THURSDAY, Dec. 23 (HealthDay News) -- Provider-determined transfer time that exceeds a mandated maximum of two hours may not result in poorer outcomes in trauma systems, according to research published in the December issue of the Archives of Surgery.
Marie L. Crandall, M.D., M.P.H., of Northwestern University in Chicago, and colleagues reviewed data on transfer time, degree of injury, mortality, and time to operating room at second facility for 22,447 interfacility transfers between 1999 and 2003 to evaluate compliance and outcomes in a system with a two-hour transfer rule.
The researchers found an overall transfer rate of 10.4 percent, with a median transfer time of two hours, 21 minutes. Twenty percent took place within two hours. Patients transferred within two hours were more severely injured and more likely to have surgery performed the day of transfer or to die than patients whose transfer took more than two hours.

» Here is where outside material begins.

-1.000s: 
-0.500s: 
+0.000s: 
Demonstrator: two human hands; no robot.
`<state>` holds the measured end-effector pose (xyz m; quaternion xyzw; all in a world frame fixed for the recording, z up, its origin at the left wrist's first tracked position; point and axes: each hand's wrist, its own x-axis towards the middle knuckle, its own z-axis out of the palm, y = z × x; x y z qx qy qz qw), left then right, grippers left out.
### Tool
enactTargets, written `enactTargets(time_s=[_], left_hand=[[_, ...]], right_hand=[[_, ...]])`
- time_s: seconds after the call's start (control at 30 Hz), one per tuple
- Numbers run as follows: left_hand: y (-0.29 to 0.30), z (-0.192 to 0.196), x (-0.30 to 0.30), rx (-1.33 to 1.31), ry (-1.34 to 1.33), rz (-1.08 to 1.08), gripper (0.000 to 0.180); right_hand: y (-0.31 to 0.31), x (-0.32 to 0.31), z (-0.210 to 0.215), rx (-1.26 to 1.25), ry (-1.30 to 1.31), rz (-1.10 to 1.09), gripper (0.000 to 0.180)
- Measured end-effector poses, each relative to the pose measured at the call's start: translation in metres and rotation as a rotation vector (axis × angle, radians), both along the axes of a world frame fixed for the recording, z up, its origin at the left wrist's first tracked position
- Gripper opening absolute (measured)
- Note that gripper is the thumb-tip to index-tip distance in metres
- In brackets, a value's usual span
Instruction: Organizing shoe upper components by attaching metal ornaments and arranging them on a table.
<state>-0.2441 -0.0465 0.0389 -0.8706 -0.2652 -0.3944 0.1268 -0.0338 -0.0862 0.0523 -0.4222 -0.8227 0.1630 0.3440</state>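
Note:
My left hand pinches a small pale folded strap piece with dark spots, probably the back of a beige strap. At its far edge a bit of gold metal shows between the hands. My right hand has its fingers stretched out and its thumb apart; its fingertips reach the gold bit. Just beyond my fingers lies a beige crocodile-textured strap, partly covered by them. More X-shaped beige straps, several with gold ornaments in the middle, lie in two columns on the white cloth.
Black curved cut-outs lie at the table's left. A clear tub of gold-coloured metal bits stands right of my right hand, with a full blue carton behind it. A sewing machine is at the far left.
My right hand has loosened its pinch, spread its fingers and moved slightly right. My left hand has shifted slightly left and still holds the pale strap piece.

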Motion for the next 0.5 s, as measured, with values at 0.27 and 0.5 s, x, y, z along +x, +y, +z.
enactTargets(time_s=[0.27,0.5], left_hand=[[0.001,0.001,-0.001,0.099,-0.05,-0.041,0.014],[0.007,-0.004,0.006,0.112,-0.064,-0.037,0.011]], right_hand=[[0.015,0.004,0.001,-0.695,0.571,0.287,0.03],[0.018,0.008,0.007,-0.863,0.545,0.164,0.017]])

"While the majority of transfers occur at greater than the mandated two-hour interval, the most seriously injured patients are reaching definitive care within two hours. Markers of acuity for patients transferred at greater than two hours parallel those of the general trauma patient population. These data suggest that, in this system, provider-determined transfer time that exceeds two hours has no adverse effect on patient outcome. It appears to accomplish recognition and rapid transport of the most seriously ill. This may obviate the need for onerous system mandates that are not feasible or have poor compliance," the authors write.